-1

During my spark study, I constantly encounter application crash with some trace like "can not find key xxx". After struggling with un-clear message from the crash trace, I found it's because the testing data has some value which the training data didn't have.
For example:
There is a categorical feature contains 4 unique value (1,2,3,4). After split, the data set to training/test data set, the training data only has (1,2,3) of this feature, and the test data set has (..., 4). After training the model, the application will crash when evaluate the model with the test data set.

Is there any best practice for such situation when data pre-processing or is there a way to avoid such situation?


update with more details:

  1. I am training the decision tree with couple of categorical features and numerical features.

  2. The training/test dataset is 70/30, then the evaluation failed with "Caused by: java.util.NoSuchElementException: key not found: 5.0"

  3. Then I changed training/test to 100/30, errors gone.
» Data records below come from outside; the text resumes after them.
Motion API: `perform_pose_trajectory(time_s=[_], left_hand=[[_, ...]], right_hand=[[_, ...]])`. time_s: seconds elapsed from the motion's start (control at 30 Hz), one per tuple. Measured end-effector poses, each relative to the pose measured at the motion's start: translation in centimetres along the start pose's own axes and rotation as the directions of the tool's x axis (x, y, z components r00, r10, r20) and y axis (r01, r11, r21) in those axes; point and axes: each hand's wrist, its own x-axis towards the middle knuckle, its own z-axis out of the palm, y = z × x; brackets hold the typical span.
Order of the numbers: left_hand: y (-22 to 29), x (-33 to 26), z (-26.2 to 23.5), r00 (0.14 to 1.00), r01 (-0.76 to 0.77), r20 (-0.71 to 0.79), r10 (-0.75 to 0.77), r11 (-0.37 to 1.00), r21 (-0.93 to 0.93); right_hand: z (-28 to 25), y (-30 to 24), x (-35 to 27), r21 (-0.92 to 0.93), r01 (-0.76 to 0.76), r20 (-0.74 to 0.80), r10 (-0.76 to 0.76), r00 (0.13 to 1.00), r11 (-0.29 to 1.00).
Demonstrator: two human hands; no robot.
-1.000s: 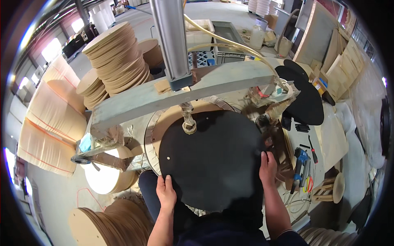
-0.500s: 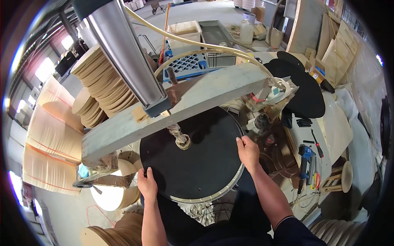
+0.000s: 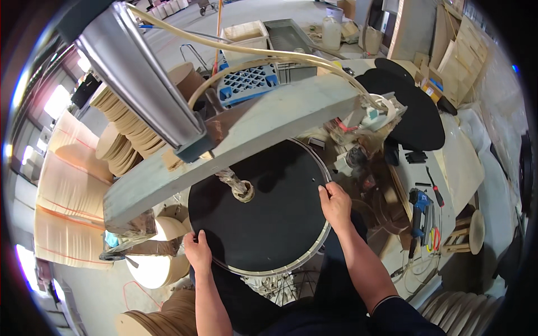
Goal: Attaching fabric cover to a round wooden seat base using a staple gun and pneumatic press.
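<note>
Person, seen from above. Two forearms, both bare from wrist to past the elbow; no gloves, watch, rings or bands visible. Left hand [image 3: 198, 252]: bare. Right hand [image 3: 336, 204]: bare. Right upper arm: short dark navy sleeve with a thin pale line along its hem. Torso and lap: dark navy or black clothing, plain, no markings discernible.

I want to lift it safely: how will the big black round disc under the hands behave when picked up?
The black disc looks thin and flat, so probably stiff but awkward. Left hand and right hand sit at opposite edges; it likely needs both. Its smooth face may slip.
</note>
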Motion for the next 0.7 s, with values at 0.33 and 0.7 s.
perform_pose_trajectory(time_s=[0.33,0.7], left_hand=[[-0.7,2.0,0.3,0.989,0.148,0.014,-0.148,0.969,-0.198],[-2.1,2.9,0.9,0.987,0.134,-0.085,-0.139,0.989,-0.064]], right_hand=[[0.0,-0.9,1.0,0.044,-0.190,-0.027,0.192,0.981,0.981],[0.8,0.1,1.2,-0.095,-0.143,-0.034,0.140,0.990,0.985]])
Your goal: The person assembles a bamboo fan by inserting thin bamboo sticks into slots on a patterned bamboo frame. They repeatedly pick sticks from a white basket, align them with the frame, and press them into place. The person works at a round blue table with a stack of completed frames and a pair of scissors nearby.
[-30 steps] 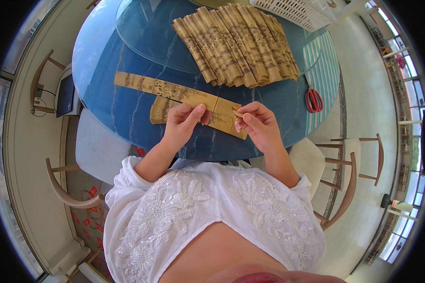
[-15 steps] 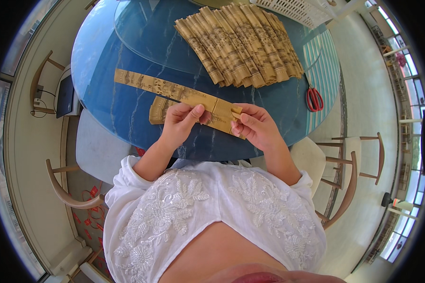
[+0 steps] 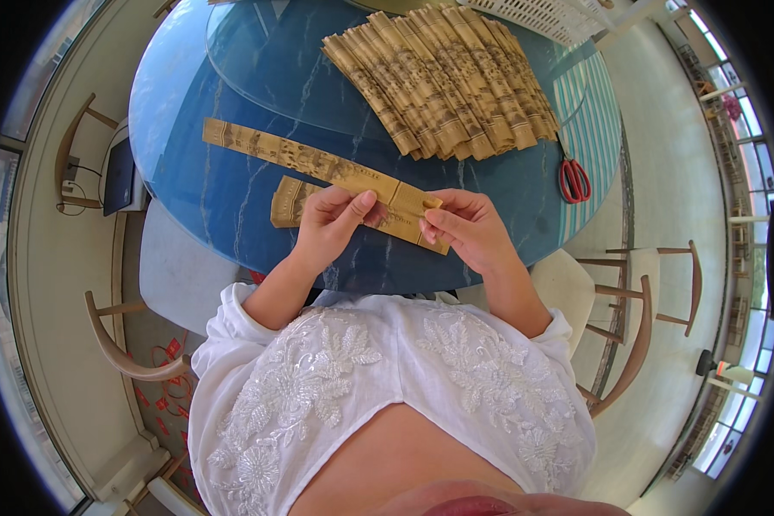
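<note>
Holding: the left hand [image 3: 331,222] and the right hand [image 3: 469,228] both grip the near end of a tan folded fan [image 3: 378,202] just above the near edge of the round blue table [image 3: 224,198]; a long printed slat [image 3: 292,155] runs off from the hands toward the far left

Left fingers: curled over the fan's middle, thumb pressed flat on top, pinning it

Right fingers: thumb and forefinger pinched on the fan's right end, the other fingers curled close beneath; whether they touch the fan I cannot tell

Step in hand: by my reading, the slats are being gathered or aligned at the pivot end; one slat is swung out, the rest lie stacked under the hands

Next move calls for: a steady pin from the left thumb while the right pinch works the end; the thin slats look easy to skew

Stack: a fanned row of like tan fans [image 3: 443,82] lies on the far side, well apart from the hands

Scissors: red-handled scissors [image 3: 574,179] rest right of the hands, untouched

Basket: a white slotted basket [image 3: 546,15] sits at the table's far edge
</note>
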The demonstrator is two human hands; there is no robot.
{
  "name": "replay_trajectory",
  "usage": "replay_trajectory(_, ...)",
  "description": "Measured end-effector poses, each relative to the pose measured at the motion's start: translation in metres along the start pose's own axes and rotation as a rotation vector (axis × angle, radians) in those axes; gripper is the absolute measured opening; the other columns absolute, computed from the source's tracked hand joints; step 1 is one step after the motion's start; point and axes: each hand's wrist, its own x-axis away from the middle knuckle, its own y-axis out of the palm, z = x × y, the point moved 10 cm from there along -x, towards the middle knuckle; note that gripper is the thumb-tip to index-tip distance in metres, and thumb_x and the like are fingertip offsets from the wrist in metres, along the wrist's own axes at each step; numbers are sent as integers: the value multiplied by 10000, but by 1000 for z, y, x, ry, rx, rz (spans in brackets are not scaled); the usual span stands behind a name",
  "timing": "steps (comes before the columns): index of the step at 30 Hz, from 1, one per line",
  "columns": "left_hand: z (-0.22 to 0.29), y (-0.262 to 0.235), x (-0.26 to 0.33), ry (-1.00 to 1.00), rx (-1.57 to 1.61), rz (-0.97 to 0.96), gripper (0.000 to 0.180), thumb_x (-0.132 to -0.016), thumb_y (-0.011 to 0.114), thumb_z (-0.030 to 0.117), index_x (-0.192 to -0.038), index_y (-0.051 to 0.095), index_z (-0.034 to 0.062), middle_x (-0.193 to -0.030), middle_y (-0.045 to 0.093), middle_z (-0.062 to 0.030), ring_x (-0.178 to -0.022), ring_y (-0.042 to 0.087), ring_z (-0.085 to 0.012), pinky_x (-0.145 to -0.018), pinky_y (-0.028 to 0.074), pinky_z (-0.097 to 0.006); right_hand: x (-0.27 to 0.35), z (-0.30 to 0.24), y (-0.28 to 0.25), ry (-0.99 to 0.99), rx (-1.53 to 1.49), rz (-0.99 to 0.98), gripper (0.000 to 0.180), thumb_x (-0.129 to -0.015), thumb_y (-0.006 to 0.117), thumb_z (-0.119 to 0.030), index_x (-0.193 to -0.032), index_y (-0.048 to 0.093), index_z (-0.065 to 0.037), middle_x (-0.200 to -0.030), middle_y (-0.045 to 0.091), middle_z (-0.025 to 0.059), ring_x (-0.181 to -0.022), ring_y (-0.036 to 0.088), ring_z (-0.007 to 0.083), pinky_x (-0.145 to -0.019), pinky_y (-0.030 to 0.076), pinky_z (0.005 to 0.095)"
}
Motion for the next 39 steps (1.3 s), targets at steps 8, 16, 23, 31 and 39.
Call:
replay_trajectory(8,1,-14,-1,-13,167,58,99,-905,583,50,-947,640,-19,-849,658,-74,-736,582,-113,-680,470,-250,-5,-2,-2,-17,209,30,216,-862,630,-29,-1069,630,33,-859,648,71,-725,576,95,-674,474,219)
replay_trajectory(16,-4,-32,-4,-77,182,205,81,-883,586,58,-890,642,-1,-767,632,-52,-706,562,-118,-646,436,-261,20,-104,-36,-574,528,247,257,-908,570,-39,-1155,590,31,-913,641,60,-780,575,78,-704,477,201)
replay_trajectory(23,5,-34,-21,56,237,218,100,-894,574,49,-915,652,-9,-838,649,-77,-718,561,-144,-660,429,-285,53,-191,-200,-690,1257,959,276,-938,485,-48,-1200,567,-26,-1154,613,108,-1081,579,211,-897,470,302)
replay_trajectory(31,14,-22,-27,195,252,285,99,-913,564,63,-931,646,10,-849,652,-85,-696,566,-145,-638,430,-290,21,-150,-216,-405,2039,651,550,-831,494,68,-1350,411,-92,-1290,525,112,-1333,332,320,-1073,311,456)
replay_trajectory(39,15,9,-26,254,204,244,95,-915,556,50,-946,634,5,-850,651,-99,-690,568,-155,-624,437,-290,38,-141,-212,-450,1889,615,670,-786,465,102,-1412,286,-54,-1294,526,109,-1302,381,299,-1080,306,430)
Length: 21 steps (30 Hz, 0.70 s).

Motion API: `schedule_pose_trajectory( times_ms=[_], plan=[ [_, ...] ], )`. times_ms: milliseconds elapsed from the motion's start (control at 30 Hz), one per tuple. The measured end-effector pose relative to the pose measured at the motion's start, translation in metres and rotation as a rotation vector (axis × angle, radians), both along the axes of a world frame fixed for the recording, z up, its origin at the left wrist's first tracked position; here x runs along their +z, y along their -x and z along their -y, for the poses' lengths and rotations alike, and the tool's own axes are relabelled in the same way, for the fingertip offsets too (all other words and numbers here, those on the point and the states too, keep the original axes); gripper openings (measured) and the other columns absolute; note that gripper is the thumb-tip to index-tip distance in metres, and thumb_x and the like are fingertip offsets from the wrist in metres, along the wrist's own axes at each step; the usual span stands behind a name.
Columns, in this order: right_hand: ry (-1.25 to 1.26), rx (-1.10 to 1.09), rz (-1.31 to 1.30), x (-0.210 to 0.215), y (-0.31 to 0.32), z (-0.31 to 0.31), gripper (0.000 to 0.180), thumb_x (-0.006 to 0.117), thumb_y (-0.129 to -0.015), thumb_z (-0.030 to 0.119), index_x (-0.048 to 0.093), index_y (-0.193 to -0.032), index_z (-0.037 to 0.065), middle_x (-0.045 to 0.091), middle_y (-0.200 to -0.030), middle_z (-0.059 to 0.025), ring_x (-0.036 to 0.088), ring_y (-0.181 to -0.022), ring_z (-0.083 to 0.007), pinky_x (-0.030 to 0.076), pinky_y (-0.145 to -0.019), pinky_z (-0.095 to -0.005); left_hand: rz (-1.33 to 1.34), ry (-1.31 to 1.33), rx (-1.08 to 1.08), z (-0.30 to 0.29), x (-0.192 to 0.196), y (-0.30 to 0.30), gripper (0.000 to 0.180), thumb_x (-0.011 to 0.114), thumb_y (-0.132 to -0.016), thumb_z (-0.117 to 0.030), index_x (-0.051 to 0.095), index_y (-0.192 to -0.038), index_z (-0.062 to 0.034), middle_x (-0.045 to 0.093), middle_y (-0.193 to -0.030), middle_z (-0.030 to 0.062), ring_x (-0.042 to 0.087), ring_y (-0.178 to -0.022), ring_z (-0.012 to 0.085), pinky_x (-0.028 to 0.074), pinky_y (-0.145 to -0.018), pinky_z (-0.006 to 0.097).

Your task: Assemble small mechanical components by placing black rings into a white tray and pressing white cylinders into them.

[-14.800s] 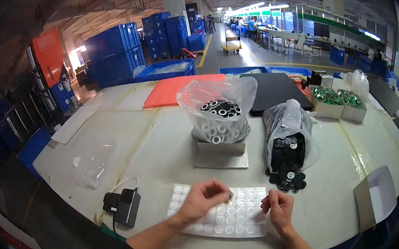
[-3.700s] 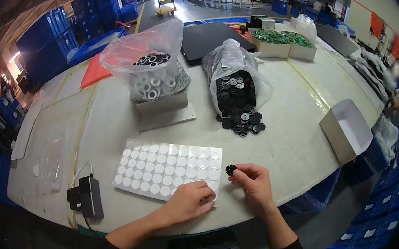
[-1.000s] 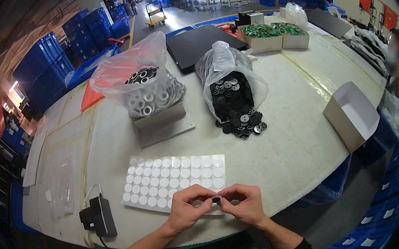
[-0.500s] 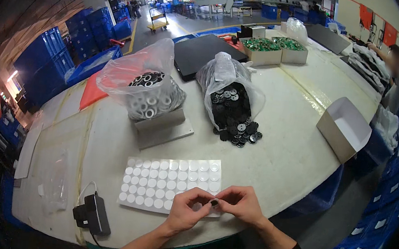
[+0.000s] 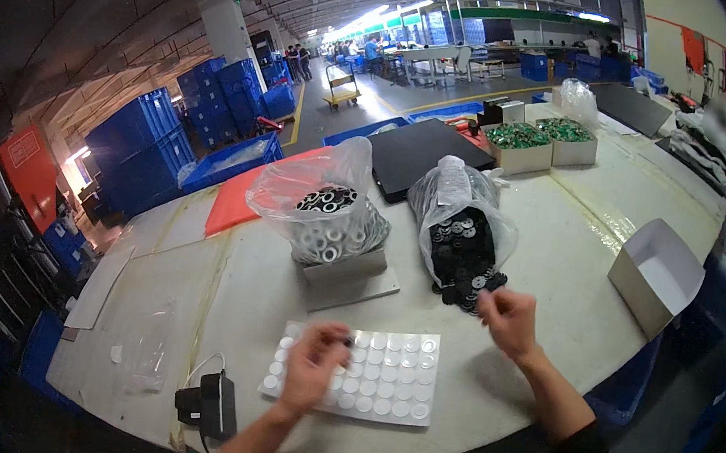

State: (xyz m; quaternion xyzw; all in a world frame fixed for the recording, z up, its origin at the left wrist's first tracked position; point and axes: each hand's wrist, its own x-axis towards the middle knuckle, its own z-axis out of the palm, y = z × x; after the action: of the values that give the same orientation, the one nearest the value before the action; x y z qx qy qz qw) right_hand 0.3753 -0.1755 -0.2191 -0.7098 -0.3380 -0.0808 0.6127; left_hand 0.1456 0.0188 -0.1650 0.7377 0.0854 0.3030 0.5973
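Observation:
A white sheet of round white stickers lies on the table before me. Over its left part is my left hand, fingers closed on a small black disc, mostly hidden by the fingertips. My right hand is at the near right edge of a pile of black discs. Its fingers are curled but blurred, so I cannot see whether they hold anything. The discs spill from a clear plastic bag lying on its side. To the left, an open clear bag of black and grey rings rests on a grey stand.
A black power adapter with a cable sits at the near left. An open white box stands at the right edge. Farther back are boxes of green parts, a black flat panel and a red sheet.
My hands have parted. The left, with the black disc, has moved left over the sheet; the right has gone forward and right to the disc pile. The whole view has shifted.

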Motion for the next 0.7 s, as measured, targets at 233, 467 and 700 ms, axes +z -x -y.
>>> schedule_pose_trajectory(
  times_ms=[233,467,700],
  plan=[
    [0.261,-0.074,0.129,-0.012,-0.054,0.006,0.014,0.068,-0.074,0.017,0.065,-0.074,0.003,0.065,-0.07,-0.0125,0.063,-0.061,-0.0241,0.05,-0.059,-0.0331,0.196,-0.348,0.271,-0.115,0.116,-0.105,0.021,0.051,-0.083,0.001,0.054,-0.103,-0.002,0.052,-0.074,0.0011,0.048,-0.061,0.0068,0.041,-0.055,0.022],
    [0.486,-0.009,0.078,-0.007,-0.052,0.027,0.02,0.07,-0.067,0.02,0.069,-0.083,0.009,0.06,-0.079,-0.0115,0.062,-0.07,-0.0265,0.05,-0.067,-0.0354,0.038,-0.567,0.436,-0.179,0.151,-0.162,0.021,0.054,-0.08,0.002,0.046,-0.098,-0.0061,0.052,-0.069,0.0031,0.049,-0.058,0.0091,0.04,-0.052,0.023],
    [0.544,-0.081,0.051,-0.013,-0.05,0.036,0.016,0.068,-0.069,0.013,0.069,-0.085,0.008,0.058,-0.082,-0.0126,0.06,-0.071,-0.0279,0.05,-0.068,-0.0373,0.247,-0.22,-0.095,-0.091,0.111,-0.124,0.025,0.059,-0.081,0.004,0.04,-0.093,-0.0058,0.057,-0.075,0.0055,0.06,-0.068,0.0131,0.051,-0.063,0.026]
  ],
)
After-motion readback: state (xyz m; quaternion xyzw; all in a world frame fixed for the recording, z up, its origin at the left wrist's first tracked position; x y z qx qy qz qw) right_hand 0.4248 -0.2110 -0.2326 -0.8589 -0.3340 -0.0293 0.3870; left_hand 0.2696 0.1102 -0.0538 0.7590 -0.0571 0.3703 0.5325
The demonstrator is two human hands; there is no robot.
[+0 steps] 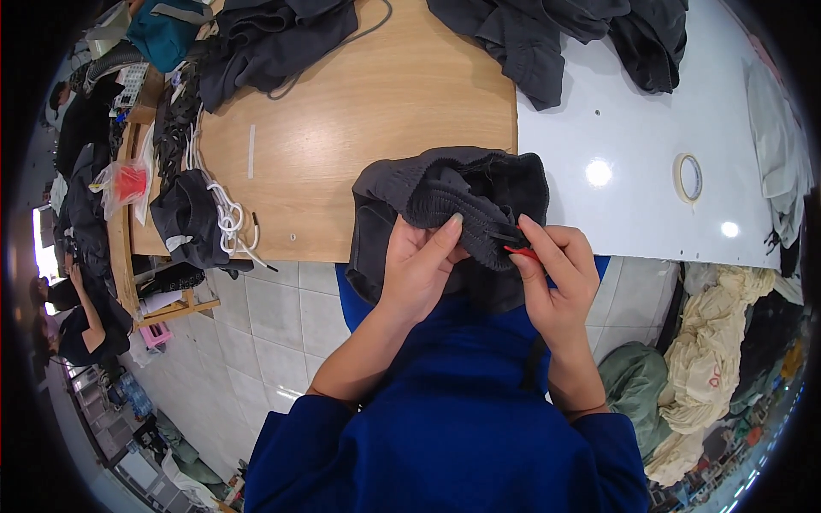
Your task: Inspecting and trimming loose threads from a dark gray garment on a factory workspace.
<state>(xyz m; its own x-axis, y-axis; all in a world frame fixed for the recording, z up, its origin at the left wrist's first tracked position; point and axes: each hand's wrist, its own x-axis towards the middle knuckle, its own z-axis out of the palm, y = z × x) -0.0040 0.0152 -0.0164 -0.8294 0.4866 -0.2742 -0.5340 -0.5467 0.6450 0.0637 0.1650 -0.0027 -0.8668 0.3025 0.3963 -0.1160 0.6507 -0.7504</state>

So I think the issue comes from the missing categorical value in training data, I need an approach to avoid this kinda situation.

Has QUIT--Anony-Mousse
  • 76,138
  • 12
  • 138
  • 194
Ryan
  • 309
  • 1
  • 5
  • 15
  • Have you considered stratified sampling ? Here is my answer about it https://stackoverflow.com/a/32241887/3415409 – eliasah Jun 07 '17 at 07:38
  • 1
    stratified sampling could only be a solution in a purely lab environment. When you let a solution loose in the wild you can and will come across the problem the poster describes, and no sampling will fix it. – Ben Horsburgh Jun 07 '17 at 09:07
  • Ryan, can you give us a slightly more specific example? Are you using a model in Spark, or is this related to a scala issue like using a Map? If a category is not defined by a finite known set of values, then you need to look at the problem slightly differently. If it is a known finite set of values, these should be input to the model description from a dictionary / taxonomy / etc, rather than be data driven. – Ben Horsburgh Jun 07 '17 at 09:10
  • tks @eliasah, but does it support muti-features? – Ryan Jun 07 '17 at 09:34
  • It's not. That's not even possible. when you partition data, you always have orders in keys primary, secondary, etc. so at some point you can't prove the distribution of non primary keys among your data set – eliasah Jun 07 '17 at 09:39
  • @eliasah, you mean stratified sampling doesn`t support multiple features? – Ryan Jun 07 '17 at 09:50
  • This is what I'm trying to say https://stats.stackexchange.com/questions/22662/stratified-sampling-with-multiple-variables – eliasah Jun 07 '17 at 09:51

1 Answers1

1

Use stratified sampling.

You split your data set by label, then sample within each label.

Then you join and shuffle all the labels again afterwards.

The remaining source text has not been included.